Nothing but the lines from the one containing "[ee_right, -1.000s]" through the one containing "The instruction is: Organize", both included, should be given again, each exactly as written below.

━━━━━ INPUT DATA ━━━━━

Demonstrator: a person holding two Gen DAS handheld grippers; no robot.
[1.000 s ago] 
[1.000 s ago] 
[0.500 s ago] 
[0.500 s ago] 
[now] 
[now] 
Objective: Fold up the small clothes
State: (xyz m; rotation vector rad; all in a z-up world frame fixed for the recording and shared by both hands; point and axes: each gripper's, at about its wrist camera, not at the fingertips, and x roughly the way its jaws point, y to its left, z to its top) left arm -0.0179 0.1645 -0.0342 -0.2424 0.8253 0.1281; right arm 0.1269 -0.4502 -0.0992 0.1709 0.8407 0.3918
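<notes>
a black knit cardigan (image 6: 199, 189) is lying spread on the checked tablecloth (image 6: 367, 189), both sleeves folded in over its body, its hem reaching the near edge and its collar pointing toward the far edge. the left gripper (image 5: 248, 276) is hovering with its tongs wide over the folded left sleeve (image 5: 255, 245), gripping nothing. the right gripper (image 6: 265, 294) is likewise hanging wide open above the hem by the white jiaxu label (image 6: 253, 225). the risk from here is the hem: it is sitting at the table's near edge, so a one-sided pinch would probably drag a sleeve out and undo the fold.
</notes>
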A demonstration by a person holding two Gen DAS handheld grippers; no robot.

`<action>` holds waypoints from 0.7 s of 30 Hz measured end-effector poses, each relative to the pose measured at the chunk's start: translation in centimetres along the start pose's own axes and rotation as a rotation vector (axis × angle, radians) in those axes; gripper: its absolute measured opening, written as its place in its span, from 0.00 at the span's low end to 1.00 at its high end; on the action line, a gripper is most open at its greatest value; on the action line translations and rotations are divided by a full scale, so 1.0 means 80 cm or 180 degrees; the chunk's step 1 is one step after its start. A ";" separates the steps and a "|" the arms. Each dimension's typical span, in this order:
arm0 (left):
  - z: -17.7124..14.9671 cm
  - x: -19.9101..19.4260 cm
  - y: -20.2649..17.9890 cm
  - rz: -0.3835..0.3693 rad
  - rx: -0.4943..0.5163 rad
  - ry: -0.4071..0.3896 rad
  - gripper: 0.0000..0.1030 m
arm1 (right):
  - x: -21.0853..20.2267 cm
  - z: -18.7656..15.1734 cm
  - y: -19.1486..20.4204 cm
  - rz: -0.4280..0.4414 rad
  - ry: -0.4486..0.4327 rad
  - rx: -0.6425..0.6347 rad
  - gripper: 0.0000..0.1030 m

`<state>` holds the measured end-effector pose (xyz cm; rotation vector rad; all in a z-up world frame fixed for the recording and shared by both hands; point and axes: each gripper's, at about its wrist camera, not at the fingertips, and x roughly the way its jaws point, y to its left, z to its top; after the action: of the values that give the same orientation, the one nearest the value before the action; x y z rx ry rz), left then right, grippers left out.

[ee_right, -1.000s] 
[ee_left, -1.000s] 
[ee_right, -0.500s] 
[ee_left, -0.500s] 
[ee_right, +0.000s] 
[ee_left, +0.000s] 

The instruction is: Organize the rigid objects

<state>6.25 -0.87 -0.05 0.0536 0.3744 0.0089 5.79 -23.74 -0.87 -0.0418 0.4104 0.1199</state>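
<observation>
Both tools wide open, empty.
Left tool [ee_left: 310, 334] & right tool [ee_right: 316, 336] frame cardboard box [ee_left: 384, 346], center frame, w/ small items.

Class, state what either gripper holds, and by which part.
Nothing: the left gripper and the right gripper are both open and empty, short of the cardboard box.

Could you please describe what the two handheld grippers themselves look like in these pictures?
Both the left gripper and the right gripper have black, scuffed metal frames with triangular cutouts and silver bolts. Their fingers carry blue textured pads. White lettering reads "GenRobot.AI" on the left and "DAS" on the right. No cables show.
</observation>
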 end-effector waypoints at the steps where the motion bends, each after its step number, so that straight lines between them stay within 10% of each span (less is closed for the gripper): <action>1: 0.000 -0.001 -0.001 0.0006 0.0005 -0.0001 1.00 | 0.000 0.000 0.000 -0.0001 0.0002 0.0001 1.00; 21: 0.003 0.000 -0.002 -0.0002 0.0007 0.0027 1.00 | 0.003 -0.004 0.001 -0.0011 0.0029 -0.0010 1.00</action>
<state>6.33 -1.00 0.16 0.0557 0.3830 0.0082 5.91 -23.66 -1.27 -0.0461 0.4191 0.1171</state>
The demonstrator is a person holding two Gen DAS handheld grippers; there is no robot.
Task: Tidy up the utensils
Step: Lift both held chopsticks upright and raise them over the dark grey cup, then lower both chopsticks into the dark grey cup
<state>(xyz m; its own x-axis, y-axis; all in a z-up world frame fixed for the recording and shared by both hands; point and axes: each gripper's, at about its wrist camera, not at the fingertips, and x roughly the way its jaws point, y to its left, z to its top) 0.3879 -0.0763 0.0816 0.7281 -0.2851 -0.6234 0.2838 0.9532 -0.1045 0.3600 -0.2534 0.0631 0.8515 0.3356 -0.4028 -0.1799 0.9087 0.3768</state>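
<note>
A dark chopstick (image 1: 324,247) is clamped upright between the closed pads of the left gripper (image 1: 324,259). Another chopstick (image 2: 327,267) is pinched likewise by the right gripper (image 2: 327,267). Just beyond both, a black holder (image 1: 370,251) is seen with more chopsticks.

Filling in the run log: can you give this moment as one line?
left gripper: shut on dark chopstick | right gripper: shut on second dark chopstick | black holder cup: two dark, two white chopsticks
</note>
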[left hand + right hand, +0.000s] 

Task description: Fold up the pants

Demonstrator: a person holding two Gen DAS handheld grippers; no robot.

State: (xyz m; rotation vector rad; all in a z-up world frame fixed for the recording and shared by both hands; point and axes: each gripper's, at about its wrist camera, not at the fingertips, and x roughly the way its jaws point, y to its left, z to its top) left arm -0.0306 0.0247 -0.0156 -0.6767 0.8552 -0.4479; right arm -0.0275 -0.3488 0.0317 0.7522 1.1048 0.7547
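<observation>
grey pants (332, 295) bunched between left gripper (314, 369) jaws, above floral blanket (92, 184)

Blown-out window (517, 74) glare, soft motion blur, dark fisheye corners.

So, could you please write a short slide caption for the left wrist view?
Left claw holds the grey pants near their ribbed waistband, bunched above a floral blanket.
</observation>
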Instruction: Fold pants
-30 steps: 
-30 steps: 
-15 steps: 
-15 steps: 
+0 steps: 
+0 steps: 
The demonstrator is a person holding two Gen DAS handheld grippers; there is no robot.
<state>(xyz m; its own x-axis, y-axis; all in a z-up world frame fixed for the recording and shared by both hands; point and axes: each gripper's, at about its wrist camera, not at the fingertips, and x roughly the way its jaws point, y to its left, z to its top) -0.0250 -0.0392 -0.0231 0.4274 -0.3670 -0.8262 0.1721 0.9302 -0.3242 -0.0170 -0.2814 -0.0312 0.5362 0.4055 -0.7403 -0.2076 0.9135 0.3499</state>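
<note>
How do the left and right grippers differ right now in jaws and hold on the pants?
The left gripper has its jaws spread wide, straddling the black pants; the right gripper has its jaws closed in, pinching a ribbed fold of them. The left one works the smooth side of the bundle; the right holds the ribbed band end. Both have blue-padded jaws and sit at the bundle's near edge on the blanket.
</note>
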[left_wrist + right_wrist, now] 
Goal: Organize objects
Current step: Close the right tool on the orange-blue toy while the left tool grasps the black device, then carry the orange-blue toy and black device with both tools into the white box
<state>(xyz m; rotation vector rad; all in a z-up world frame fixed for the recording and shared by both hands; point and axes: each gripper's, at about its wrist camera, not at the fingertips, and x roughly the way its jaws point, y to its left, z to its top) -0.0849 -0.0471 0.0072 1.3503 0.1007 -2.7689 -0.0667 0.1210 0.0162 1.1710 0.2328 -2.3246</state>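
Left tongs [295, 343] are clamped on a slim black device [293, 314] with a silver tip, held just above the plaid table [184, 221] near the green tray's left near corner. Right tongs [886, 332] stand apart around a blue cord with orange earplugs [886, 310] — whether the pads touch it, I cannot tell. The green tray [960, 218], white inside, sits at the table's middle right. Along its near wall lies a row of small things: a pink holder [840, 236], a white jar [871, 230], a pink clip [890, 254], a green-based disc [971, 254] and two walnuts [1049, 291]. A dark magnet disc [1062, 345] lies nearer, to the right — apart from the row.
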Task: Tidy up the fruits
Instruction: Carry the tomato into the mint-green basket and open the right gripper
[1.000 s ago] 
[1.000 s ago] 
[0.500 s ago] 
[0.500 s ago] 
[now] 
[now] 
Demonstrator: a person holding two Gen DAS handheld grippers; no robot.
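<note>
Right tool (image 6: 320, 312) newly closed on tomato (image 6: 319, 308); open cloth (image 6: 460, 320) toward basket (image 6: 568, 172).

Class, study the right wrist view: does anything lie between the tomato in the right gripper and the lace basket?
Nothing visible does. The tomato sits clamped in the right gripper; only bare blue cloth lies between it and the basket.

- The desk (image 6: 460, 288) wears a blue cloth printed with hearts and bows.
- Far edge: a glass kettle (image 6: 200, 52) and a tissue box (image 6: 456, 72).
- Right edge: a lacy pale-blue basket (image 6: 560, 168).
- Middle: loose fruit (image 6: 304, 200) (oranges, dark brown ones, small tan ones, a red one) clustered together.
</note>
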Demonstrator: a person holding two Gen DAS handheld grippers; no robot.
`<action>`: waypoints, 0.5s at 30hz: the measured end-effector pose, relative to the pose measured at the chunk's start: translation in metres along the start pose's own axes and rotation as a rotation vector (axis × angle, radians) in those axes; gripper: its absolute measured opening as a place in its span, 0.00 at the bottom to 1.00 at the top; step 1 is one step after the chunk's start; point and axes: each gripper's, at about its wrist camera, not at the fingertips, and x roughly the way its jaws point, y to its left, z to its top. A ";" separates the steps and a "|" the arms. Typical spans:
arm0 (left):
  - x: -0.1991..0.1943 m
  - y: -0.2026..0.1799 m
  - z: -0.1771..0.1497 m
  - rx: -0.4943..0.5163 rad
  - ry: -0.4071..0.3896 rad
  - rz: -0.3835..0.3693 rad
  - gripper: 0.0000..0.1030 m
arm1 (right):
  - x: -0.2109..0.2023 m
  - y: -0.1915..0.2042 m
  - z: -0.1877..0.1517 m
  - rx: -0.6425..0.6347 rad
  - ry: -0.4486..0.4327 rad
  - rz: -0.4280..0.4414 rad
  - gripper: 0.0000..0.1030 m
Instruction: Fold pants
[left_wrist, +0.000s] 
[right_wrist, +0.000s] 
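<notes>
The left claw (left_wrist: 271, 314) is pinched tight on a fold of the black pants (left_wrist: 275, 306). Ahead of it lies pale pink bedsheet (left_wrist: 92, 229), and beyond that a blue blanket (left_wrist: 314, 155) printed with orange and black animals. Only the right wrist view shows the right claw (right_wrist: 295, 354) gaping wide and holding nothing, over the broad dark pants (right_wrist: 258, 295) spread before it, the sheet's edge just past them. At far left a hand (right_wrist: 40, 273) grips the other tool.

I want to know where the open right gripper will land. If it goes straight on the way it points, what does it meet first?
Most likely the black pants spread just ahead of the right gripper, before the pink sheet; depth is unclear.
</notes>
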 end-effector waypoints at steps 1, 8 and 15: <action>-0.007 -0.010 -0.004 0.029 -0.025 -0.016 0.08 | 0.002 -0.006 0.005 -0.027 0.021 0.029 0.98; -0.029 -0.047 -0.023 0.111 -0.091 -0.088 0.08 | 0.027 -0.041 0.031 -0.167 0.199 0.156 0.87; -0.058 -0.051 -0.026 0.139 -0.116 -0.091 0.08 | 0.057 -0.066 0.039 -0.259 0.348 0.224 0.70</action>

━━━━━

> ANSWER TO THIS TASK:
[ee_right, -1.000s] 
[ee_left, -1.000s] 
[ee_right, -0.500s] 
[ee_left, -0.500s] 
[ee_right, +0.000s] 
[ee_left, +0.000s] 

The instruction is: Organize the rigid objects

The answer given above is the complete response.